In the entries below, find each line bearing the string "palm" and copy it.

* * * * * * *

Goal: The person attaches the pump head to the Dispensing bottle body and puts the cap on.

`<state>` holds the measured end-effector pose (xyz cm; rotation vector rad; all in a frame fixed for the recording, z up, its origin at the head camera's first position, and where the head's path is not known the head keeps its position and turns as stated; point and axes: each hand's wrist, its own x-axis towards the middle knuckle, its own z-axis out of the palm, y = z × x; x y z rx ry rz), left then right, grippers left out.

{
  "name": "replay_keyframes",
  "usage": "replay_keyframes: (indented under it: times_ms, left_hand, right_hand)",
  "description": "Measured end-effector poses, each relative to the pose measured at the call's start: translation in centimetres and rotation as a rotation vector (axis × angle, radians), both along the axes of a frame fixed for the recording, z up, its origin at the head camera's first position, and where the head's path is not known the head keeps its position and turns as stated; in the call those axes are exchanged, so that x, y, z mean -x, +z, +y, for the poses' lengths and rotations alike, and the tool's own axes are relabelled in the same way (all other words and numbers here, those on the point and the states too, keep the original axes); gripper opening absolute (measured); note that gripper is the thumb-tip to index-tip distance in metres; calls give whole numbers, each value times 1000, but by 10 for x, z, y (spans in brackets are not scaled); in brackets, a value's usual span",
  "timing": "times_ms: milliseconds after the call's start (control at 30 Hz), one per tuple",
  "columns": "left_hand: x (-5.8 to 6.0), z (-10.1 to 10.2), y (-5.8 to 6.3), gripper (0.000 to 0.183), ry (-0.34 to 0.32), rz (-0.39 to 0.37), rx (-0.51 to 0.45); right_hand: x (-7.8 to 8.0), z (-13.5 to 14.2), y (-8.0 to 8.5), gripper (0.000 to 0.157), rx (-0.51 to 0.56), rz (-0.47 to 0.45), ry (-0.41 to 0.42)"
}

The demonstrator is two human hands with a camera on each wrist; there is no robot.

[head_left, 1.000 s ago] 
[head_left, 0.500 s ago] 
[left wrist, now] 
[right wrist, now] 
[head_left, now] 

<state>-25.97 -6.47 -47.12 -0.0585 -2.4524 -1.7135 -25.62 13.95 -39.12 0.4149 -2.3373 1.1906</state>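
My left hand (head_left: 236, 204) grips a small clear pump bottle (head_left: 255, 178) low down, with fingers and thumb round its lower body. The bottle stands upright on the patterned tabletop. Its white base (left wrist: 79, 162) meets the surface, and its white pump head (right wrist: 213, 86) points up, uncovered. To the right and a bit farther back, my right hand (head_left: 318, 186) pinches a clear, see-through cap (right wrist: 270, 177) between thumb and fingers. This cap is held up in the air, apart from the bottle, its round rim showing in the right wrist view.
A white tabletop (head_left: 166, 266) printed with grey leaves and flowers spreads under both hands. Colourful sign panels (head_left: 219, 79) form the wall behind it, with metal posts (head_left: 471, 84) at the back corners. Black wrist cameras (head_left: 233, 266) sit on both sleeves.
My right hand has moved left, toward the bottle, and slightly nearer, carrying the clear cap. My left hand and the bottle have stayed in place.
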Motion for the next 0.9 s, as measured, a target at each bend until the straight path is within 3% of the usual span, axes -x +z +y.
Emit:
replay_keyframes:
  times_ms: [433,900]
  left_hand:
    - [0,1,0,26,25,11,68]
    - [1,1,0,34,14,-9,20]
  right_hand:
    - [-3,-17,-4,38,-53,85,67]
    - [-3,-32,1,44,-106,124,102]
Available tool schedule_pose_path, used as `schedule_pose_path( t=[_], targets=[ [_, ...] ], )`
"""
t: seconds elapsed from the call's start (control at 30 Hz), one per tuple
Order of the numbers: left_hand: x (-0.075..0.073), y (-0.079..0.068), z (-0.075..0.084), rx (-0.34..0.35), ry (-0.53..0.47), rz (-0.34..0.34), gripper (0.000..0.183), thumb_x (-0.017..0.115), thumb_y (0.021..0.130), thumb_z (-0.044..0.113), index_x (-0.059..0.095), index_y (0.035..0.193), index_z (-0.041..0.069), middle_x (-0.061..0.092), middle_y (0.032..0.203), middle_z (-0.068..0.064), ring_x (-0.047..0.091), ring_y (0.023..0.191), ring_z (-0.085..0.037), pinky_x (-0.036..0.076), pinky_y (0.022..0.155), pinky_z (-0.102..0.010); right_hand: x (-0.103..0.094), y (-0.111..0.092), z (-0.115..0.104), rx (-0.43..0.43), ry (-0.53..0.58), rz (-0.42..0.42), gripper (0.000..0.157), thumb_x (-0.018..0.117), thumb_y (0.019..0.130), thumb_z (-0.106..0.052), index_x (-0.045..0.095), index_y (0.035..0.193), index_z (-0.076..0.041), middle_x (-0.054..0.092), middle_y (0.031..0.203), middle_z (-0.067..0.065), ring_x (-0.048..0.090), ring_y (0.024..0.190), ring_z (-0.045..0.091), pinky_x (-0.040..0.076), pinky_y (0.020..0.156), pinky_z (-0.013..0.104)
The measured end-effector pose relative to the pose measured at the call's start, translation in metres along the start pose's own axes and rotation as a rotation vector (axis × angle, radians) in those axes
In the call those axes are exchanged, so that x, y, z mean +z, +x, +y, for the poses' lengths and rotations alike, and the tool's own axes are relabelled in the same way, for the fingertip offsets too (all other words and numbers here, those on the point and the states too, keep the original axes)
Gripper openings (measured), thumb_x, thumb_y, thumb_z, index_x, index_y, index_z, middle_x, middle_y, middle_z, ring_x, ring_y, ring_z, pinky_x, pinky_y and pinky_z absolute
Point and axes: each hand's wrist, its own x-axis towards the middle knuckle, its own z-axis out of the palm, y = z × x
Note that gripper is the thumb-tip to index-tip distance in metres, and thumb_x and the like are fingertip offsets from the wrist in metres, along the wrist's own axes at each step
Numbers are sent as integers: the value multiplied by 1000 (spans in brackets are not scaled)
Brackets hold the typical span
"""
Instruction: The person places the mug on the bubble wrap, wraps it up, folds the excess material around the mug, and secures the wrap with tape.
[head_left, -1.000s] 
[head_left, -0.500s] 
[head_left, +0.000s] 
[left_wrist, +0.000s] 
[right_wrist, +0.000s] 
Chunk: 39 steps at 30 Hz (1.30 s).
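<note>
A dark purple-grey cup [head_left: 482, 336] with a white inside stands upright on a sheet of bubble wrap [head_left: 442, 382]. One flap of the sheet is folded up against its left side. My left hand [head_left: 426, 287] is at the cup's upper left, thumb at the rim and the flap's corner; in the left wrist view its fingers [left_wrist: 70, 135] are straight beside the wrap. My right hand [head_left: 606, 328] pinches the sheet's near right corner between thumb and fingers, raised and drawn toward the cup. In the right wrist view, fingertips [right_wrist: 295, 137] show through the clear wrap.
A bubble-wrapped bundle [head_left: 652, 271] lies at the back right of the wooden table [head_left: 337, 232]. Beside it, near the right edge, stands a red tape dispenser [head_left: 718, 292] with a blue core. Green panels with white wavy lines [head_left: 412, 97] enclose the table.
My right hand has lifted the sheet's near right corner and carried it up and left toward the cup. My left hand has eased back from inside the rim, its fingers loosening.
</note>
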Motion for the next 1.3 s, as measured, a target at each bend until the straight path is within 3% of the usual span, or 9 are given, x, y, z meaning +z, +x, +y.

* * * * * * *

Result ::
`<state>` holds the measured end-effector pose (xyz cm; rotation vector rad; all in a frame fixed for the recording, z up, its origin at the head camera's first position, and where the head's path is not known the head keeps its position and turns as stated; point and axes: each hand's wrist, its own x-axis towards the middle knuckle, its own z-axis out of the palm, y = z × x; x y z rx ry rz), left then right, grippers left out.
Point and axes: each hand's wrist, its own x-axis towards the middle knuckle, its own z-axis out of the palm, y = z × x

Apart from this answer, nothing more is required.